- Prompt
Reproduce the entire listing exactly as written, apart from its pictures.

- Available data
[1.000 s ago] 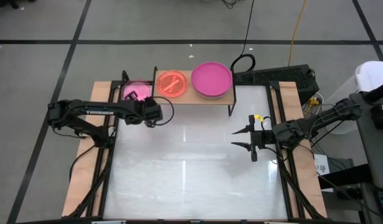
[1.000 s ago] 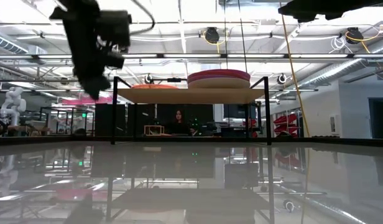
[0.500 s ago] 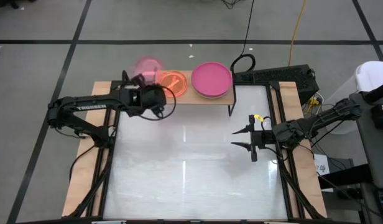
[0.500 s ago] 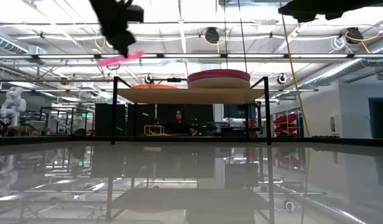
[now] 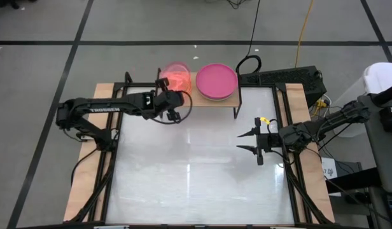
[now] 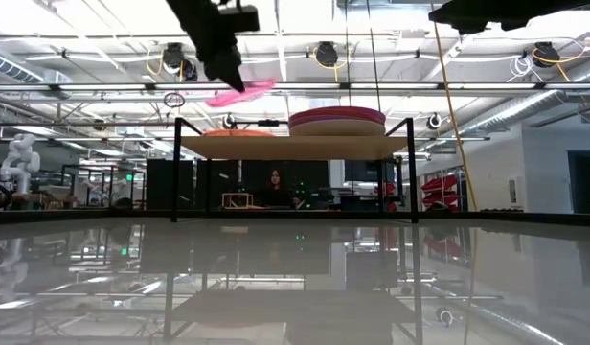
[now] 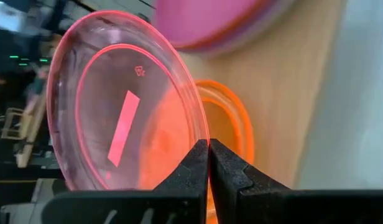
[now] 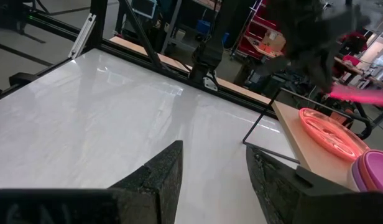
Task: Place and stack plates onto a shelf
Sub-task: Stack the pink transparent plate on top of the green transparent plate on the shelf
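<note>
My left gripper (image 5: 164,84) is shut on a translucent pink plate (image 5: 176,72), which hangs in the air over the left half of the light-wood shelf (image 5: 209,100). Under it a translucent orange plate (image 7: 235,134) lies flat on the shelf board (image 7: 303,93). A stack with a magenta plate (image 5: 216,81) on top sits on the right half. In the low view the pink plate (image 6: 241,93) floats above the shelf (image 6: 295,147). My right gripper (image 5: 249,142) is open above the table's right side, away from the shelf. My left gripper pinches the pink plate's rim (image 7: 201,138) between its two shut fingers (image 7: 193,163), on the edge nearest the arm. The fingers come from the table's near left side. The plate is lifted clear and tilted, its free edge raised above the orange plate.
The shelf stands on thin black legs (image 5: 235,111) at the table's far edge. The white tabletop (image 5: 196,172) stretches in front of it. A black cable loop (image 5: 248,63) and a yellow cord (image 5: 303,32) lie beyond the table. A person sits in the room behind (image 6: 275,185).
My left gripper has carried the pink plate up from beside the shelf's left end and toward the table's right, over the orange plate. The plate has risen above the shelf board and is now tilted. The right arm has kept still.
</note>
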### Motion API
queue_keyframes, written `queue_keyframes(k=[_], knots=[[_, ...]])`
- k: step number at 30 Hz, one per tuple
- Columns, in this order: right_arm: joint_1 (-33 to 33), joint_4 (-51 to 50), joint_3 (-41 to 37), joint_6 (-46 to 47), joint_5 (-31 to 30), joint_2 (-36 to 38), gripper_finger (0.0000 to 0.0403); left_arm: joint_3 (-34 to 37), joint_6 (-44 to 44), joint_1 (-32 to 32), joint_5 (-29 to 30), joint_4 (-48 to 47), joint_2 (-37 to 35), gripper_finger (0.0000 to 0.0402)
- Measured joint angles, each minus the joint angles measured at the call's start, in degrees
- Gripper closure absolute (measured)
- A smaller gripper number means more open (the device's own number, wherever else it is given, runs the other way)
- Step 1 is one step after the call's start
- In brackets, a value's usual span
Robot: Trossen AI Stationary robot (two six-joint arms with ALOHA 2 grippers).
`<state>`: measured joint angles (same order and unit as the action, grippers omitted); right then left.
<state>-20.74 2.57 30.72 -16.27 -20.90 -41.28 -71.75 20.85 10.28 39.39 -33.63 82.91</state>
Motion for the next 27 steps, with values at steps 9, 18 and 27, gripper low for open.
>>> queue_keyframes(k=[9,18,27], knots=[[0.01,0.20,0.00,0.00,-0.01,-0.02,0.0245,0.00,1.98,0.73,-2.06,-0.65,4.18,0.0391],[-0.02,0.20,0.00,0.00,-0.01,-0.02,0.0245,0.00,0.06,0.73,-2.05,-0.74,4.13,0.0383],[-0.01,0.20,0.00,-0.02,-0.01,-0.01,0.0245,0.00,-0.60,0.73,-1.95,-0.76,4.12,0.0320]])
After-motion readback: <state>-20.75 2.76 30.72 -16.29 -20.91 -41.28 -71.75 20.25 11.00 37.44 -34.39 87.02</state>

- Your response
[1.000 s ago] 
[1.000 s ago] 
[0.500 s ago] 
[0.500 s ago] 
[now] 
[now] 
[now] 
[now] 
Task: Place and stack plates onto a shelf
Sub-task: Stack the pink transparent plate on top of the green transparent plate on the shelf
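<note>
My left gripper (image 5: 164,84) is shut on a translucent pink plate (image 5: 176,72), which hangs in the air over the left half of the light-wood shelf (image 5: 209,100). Under it a translucent orange plate (image 7: 235,134) lies flat on the shelf board (image 7: 303,93). A stack with a magenta plate (image 5: 216,81) on top sits on the right half. In the low view the pink plate (image 6: 241,93) floats above the shelf (image 6: 295,147). My right gripper (image 5: 249,142) is open above the table's right side, away from the shelf. My left gripper pinches the pink plate's rim (image 7: 201,138) between its two shut fingers (image 7: 193,163), on the edge nearest the arm. The fingers come from the table's near left side. The plate is lifted clear and tilted, its free edge raised above the orange plate.
The shelf stands on thin black legs (image 5: 235,111) at the table's far edge. The white tabletop (image 5: 196,172) stretches in front of it. A black cable loop (image 5: 248,63) and a yellow cord (image 5: 303,32) lie beyond the table. A person sits in the room behind (image 6: 275,185).
My left gripper has carried the pink plate up from beside the shelf's left end and toward the table's right, over the orange plate. The plate has risen above the shelf board and is now tilted. The right arm has kept still.
</note>
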### Motion API
queue_keyframes, written `queue_keyframes(k=[_], knots=[[_, ...]])`
- k: step number at 30 Hz, one per tuple
- Columns, in this order: right_arm: joint_1 (-33 to 33), joint_4 (-51 to 50), joint_3 (-41 to 37), joint_6 (-46 to 47), joint_5 (-31 to 30), joint_2 (-36 to 38), gripper_finger (0.0000 to 0.0403); left_arm: joint_3 (-34 to 37), joint_6 (-44 to 44), joint_1 (-32 to 32), joint_5 (-29 to 30), joint_4 (-48 to 47), joint_2 (-37 to 35), gripper_finger (0.0000 to 0.0402)
- Measured joint angles, each minus the joint angles measured at the call's start, in degrees
- Gripper closure absolute (measured)
- A smaller gripper number means more open (the device's own number, wherever else it is given, runs the other way)
- Step 1 is one step after the call's start
- In brackets, a value's usual span
Robot: Trossen AI Stationary robot (two six-joint arms with ALOHA 2 grippers).
`<state>`: measured joint angles (same order and unit as the action, grippers omitted); right then left.
<state>-20.74 2.57 30.72 -16.27 -20.90 -41.28 -71.75 20.85 10.28 39.39 -33.63 82.91</state>
Motion for the next 27 steps, with values at steps 9, 18 and 27, gripper low for open.
>>> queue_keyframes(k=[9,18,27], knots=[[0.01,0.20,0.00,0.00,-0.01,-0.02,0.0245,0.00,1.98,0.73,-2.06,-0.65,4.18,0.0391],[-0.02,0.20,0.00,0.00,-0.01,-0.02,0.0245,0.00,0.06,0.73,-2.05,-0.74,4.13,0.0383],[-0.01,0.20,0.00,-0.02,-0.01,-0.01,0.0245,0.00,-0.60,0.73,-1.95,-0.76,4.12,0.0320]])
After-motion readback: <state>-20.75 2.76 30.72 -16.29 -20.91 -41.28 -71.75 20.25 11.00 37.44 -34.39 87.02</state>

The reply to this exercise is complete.